• abey senin boyun uzun sen onla doyamazsın diyip döner alıp gelen güzel çocuk, senin yüzü suyu hürmetine bu dünya dönüyor bilesin.
  • "bir tane daha al belki evine götürür"

    "senin boyun uzun sen onla doymazsın"

    ne güzel çocuklar, ne güzel saf yürekler. umarım bu dünya bu çocukların bu güzel kalplerini bozmaz.

    aynı zamanda ilk deneydeki ikinci çocuğa da tablet verseydi keşke... aklım onda kaldı

    edit: veriyormuş. sağ olsun bazı arkadaşlar uzun versiyonunu ilettiler.
  • videonun uzun hali burda.

    bir sürü şey de yazarım ama yazmayacağım. sadece, ne güzel yetiştirmiş aileniz sizi diyip, gidiyorum.
  • çocuk yüreği her daim daha büyüktür. gülümsettiler,içimizi burktular, varolsunlar.
  • sizin gözünüzü sevem çocuklar.

    misafirperverlik konusunda aşmış güzel memleketimde yapılmış bir sosyal deneydir.
  • duygusal bir topum şu an. diyarbakır’ı gidip görüp çok ısınmıştım bir kere daha emin oldum çok güzel bir yer olduğu konusunda.

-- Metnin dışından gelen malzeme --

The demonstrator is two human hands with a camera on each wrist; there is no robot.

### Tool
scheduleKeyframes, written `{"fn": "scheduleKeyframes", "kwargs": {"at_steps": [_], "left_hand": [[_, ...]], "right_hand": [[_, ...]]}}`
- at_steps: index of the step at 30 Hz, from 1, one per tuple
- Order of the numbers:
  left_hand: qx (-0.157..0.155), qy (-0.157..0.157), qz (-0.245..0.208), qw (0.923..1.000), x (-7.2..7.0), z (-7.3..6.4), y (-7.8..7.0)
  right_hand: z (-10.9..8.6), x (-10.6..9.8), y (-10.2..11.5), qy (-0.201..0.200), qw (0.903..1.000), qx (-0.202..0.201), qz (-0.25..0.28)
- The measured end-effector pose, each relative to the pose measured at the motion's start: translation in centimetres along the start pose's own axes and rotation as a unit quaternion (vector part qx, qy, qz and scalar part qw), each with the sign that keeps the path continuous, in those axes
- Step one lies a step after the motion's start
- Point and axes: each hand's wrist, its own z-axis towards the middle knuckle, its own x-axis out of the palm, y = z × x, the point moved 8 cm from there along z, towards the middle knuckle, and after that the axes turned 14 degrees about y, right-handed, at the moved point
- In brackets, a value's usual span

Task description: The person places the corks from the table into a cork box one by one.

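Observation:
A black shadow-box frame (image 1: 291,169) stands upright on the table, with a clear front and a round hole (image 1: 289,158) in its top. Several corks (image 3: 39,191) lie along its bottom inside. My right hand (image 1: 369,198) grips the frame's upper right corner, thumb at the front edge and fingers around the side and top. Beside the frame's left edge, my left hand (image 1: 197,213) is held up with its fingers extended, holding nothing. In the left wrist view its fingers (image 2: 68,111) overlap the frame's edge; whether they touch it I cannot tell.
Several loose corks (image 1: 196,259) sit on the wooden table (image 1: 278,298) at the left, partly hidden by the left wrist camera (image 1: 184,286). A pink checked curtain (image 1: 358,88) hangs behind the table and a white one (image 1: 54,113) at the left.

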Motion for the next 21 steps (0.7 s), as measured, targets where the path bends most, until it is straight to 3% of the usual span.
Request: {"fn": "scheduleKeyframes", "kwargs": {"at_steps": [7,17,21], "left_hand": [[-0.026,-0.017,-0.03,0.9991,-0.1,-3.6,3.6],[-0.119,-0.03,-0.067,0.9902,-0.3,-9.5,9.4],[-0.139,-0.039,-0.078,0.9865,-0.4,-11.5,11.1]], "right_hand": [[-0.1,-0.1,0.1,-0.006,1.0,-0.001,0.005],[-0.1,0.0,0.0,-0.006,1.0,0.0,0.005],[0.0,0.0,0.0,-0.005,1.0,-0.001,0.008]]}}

    tanım: insanlığa dair umutlarımı yeşerten deney.
  • ilk 2002'nin ağustosunda gitmiştim diyarbakır'a. sevmiştim kendisini ve insanını. sonraları da iş vesilesi ile defaatle gittim. bu video ile daha da sevdim. sabah sabah duygulandıran görüntüler.
  • o kadar özlemişiz ki olması gereken şeyleri olması gerektiği gibi yaşamaya... önümüze böyle bir video gelince içimiz ısınıyor, gözlerimiz doluyor. şöyle güzelliklere alışık olamamak dünyanın en berbat durumu.

    yüreği güzel çocuklar, bu ülkenin pırlantalarısınız.
  • oryantalist bir kafayla turnusol kağıdı gibi sürekli o coğrafyanın insanlık testine sokulması sadece beni mi tiksindiriyor acaba?

    "diyarbakır'da aç kalmazsın, şu kadar misafirperver, bu kadar sıcak kanlı..."

    karadeniz'de alın teriyle fındık toplamaya gidenlerin, parasını yarım yamalak verip emeğe çökeceksin, yozgat'ta cadir kuran iscileri polis eşliğinde kendi ülkesinin bir şehrinden çıkaracaksın.